In other regions of Darfur, the number of severely malnourished children is decreasing in MSF feeding centers, mainly thanks to the general food distributions. In Kalma, however, there is still an increase which cannot be explained by the fast growth of the camp alone. Food distribution is still patchy, there is confusion on how to get registered, and many mothers arrive in the feeding centers when their children are already in a critical state.
The infrastructure in Kalma camp is not yet what it should it be and new arrivals or women, who are without their husbands, often have difficulty getting registered for the general food distributions. People living close to the aid organisation flags are the best off, but on the edges of the camp you see no latrines and little plastic sheeting.
Epidemiologist Ya Ching confirmed that "living conditions in a camp are rougher than in other locations where people are better integrated in the host communities. Kalma is often not the first stop for the displaced. They fled to other places first, but continued to Kalma, which they consider to be safer. On the move they lost many of their resources, cattle or money which served to pay their way through. So they arrive here in a quite vulnerable state already."
Seven liters of potable water per day is what people are receiving on average in Kalma camp. But 15 liters is a minimum in an emergency. For the over-stretched sanitation needs, 70 people are supposed to share one latrine. Lack of hygiene and drinking water makes vulnerable people even more prone to illnesses such as diarrhoea and the recent outbreak of hepathitis E. There is no cure for hepathitis E which is particularly dangerous for pregnant woman in their third trimester, killing one in five.

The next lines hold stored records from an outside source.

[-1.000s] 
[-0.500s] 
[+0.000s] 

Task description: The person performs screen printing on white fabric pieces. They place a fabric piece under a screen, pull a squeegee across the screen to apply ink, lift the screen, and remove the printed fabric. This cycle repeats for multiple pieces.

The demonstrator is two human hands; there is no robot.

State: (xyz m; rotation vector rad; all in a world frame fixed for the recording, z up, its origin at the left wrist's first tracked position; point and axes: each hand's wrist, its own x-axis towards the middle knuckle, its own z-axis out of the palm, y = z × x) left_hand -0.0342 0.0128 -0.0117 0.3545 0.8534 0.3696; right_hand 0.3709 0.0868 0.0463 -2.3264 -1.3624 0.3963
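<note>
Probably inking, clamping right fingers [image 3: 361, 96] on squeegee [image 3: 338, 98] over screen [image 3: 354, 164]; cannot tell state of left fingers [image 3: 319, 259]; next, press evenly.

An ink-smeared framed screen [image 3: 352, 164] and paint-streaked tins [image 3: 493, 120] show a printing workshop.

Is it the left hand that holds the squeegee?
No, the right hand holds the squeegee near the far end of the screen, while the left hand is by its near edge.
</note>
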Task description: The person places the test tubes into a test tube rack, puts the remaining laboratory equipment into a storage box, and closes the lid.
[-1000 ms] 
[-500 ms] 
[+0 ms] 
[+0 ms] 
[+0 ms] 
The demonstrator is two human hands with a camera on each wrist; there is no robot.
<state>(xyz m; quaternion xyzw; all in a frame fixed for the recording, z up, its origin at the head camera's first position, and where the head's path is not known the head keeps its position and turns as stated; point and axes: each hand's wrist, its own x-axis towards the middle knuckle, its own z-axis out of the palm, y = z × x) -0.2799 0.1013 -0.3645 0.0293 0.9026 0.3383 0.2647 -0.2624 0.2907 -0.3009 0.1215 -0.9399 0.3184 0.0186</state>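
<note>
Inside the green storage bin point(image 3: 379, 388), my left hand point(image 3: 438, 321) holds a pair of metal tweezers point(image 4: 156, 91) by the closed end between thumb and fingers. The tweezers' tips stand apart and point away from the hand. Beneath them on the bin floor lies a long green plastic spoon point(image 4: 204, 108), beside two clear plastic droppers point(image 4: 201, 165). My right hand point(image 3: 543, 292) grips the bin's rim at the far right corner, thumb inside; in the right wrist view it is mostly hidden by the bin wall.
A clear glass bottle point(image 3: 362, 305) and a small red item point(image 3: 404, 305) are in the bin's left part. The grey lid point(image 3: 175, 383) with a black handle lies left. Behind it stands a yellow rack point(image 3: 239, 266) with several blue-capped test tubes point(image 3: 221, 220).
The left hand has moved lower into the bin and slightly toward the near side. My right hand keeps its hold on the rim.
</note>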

The dire suituation with water and sanitation is why MSF has already rehabilitated 40 existing wells and constructed 15 new ones, installed or repaired water pumps and set up 90 water collection points in its programs in West and South Darfur alone. At each point MSF employs two persons to chlorinate the water that people come and fetch with buckets and jerry cans.
MSF also distributes soap through the feeding centers and each community health worker takes bars of soap on her house visits through the camp.
"Especially in places with a high incidence of diarrhoea and Hepatitis E, like Garsilla and Kalma, we have to increase the amount of chlorinated water," explained MSF water and sanitation expert Jan. "People defecate in open places and in the wadi's [dried river beds which fill very quickly fill with water when it rains] from which they collect water for drinking or they take it from contaminated wells. People don't use their firewood or charcoal to boil water. They drink from the same pot and eat from the same dish. So it is important that they have access to safe water and wash their hands regularly."
Even though living conditions are far from perfect in Kalma and the emerging settlements nearby, people are not considering going anywhere. At home their crops are ripening on the ever greener fields, but it is very unlikely that they will be back to harvest a month or two from now.
People mention that, at night, after aid organisations have left the camp "things happen": men are beaten, registration and ration cards confiscated, jerry cans pierced... But they prefer this home than to risk being attacked again and losing even more husbands, wives, children or neighbours.
MSF started assisting refugees in Chad in September 2003 and has worked in Darfur since November 2003. Today, more than 180 international staff and approximately 2,000 Sudanese staff are providing health care and nutritional support in 26 locations in North, West and South Darfur. More than 10,000 malnourished children are being treated in MSF feeding centers and over a thousand medical consultations are conducted each day.